Crazy. In the Gulf War, our soldiers were exposed to chemical agents, and the responsible agencies said there were none, that whatever protective gear they were given was sufficient. Then we go back to fight a second war on the premise that we need to destroy these weapons and there are none. It’s more like theater of the absurd than intelligence.
Fiction finds a good home in the liars among us whether we tell white lies or whoppers. I just learned a great word for that. Fabulist. A person who lies or invents. It has so much more panache than liar, don’t you think? I like nothing better than sitting at my computer making stuff up. The difference is I know it’s made up and so does everybody else. I may root my stories in fact but that’s where my reality stops. If you’re reading a work of fiction, you don’t expect it to be true.
I think we started getting a little murky when we all of a sudden have a new genre, creative non-fiction. Come on. Make up your mind. Is it true or isn’t it? Hmmm.

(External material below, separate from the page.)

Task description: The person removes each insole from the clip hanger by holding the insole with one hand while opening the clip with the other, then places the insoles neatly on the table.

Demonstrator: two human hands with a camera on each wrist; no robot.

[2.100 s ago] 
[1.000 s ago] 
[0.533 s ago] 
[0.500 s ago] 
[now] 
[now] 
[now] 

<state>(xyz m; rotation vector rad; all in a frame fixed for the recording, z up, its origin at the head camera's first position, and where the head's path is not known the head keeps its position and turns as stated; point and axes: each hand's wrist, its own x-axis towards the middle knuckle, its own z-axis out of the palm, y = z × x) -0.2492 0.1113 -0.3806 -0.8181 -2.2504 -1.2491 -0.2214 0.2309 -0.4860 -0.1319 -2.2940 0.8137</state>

There is a new book out called The Lifespan of a Fact. It came about with the collision of two points of view. A writer felt he needed to alter the truth to make it a more interesting essay. His fact checker did not agree. While changing numbers from four to eight to make a point isn’t a game changer, it goes to how much can you change something and have it still be true. Does the creative part of non-fiction come to play here? I think by now we can all agree that memoir is as true as the memory of the person writing it. Sit around the table with your siblings and you are reminded that memory is a personal matter. Memory, truth, unintentional lies, and some intentional—all are what make us human.
I get that. I understand that when people want something really badly, they might say anything to make that happen. It might not be right but it’s understandable. I also understand the waves of memory that ripple and recede over the course of a lifetime. But what I don’t understand is perpetuating lies that harm others, telling and retelling a group lie. That never can be explained away as being for the greater good.